Start of DATA TO USE
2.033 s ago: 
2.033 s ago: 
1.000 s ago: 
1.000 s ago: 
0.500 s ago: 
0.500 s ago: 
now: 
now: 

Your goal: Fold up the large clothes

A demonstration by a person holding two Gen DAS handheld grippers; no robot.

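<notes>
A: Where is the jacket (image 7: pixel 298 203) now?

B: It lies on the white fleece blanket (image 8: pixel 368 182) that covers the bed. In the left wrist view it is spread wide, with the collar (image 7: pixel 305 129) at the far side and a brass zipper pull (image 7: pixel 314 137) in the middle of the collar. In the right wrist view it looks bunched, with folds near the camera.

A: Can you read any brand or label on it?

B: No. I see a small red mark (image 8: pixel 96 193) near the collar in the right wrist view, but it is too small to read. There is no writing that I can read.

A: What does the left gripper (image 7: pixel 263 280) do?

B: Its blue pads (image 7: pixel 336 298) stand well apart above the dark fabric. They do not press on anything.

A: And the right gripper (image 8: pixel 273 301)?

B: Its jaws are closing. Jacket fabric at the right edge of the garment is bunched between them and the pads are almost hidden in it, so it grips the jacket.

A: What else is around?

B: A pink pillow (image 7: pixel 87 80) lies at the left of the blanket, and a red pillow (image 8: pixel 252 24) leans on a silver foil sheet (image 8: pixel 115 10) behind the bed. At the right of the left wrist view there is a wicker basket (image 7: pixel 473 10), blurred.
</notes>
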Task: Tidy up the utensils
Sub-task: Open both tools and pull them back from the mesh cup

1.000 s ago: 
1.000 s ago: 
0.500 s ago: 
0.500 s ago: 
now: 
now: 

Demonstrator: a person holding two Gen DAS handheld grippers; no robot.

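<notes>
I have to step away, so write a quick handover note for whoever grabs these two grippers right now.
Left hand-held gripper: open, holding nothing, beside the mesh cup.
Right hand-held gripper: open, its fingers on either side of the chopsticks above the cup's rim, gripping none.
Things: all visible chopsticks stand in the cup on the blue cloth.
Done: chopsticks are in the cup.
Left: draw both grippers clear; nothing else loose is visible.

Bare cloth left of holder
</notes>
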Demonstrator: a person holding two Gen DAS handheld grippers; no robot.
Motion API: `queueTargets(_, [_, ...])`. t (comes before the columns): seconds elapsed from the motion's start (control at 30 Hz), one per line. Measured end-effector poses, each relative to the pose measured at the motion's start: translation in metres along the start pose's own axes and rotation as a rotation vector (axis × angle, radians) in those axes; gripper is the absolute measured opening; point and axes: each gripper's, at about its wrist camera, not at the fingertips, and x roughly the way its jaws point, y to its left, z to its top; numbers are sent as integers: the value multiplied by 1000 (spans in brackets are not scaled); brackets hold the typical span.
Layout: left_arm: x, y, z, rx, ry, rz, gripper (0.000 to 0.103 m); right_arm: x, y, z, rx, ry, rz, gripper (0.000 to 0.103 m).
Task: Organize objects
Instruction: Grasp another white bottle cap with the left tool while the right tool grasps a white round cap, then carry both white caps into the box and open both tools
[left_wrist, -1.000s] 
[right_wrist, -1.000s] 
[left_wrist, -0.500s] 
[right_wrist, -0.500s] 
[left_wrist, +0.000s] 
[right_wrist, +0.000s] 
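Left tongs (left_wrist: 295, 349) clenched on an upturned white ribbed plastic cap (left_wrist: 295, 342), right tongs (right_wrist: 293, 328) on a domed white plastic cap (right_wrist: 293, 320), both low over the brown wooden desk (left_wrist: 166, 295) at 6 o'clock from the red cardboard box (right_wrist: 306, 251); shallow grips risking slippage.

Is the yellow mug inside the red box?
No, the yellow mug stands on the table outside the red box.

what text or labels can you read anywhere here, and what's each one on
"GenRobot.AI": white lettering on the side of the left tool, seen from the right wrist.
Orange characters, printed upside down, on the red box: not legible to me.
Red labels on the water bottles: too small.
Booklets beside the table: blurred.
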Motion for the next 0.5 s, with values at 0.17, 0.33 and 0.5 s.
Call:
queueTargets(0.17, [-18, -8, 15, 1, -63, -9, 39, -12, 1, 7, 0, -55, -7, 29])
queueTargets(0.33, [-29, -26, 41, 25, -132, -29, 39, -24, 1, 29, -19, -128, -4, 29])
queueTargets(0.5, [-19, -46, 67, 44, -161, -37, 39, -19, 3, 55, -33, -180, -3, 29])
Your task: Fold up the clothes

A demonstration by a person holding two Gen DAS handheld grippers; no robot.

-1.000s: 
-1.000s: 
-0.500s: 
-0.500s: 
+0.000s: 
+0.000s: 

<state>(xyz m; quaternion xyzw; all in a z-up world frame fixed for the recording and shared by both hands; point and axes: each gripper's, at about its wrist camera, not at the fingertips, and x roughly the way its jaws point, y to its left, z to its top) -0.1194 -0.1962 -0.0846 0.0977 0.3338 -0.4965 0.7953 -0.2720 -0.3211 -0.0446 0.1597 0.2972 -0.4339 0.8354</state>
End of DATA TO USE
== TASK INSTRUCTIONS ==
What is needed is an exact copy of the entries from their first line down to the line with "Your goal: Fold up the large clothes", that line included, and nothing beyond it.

== SOLUTION FOR THIS EXERCISE ==
2.033 s ago: 
2.033 s ago: 
1.000 s ago: 
1.000 s ago: 
0.500 s ago: 
0.500 s ago: 
now: 
now: 

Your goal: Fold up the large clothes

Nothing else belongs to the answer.